(Required work): For the records below, give the number of lines containing the word "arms" and no other text.

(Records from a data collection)
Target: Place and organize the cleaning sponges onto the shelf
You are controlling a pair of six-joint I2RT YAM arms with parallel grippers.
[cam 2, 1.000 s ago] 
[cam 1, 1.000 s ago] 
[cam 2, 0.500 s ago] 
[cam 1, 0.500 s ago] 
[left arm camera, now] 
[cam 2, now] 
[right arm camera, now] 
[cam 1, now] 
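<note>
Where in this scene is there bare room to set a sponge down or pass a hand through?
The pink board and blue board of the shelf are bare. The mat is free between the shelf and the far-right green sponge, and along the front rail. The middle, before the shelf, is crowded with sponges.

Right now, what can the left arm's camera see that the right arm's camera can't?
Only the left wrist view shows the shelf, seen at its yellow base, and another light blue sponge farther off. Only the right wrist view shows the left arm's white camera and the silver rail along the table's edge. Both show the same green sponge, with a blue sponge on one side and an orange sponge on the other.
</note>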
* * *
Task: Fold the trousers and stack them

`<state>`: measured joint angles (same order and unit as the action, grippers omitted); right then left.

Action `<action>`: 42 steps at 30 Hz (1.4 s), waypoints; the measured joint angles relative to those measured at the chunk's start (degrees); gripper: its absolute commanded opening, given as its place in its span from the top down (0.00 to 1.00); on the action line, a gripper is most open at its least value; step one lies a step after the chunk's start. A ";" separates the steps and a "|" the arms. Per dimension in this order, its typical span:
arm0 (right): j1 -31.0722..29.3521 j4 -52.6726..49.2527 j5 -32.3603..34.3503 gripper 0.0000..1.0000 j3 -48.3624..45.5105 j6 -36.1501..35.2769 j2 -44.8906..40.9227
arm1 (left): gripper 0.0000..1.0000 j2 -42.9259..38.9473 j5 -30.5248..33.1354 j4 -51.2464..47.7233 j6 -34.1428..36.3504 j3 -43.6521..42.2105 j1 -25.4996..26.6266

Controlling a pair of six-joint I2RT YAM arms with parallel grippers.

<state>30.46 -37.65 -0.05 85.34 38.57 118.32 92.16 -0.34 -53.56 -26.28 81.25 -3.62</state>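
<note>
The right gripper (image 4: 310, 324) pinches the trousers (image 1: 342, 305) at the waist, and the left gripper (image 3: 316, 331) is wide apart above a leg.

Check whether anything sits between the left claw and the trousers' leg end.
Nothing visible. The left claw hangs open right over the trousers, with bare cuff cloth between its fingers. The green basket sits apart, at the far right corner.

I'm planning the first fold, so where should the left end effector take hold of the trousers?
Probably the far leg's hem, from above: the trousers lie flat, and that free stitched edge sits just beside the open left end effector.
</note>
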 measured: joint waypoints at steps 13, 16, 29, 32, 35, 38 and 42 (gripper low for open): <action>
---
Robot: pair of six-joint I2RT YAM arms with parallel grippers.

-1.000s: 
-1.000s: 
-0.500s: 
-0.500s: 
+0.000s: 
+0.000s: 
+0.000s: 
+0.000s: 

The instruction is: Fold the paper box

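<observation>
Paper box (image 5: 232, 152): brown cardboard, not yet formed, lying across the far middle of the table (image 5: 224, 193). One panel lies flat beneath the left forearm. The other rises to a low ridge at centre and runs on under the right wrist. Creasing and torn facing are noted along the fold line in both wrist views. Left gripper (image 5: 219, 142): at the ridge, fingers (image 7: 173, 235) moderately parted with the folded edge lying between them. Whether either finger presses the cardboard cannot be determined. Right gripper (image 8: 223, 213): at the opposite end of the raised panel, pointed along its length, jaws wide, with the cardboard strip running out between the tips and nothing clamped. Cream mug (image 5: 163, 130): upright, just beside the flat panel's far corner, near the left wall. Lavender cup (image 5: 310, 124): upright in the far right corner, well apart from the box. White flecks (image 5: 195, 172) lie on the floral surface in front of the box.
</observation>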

(Solution to this task): 4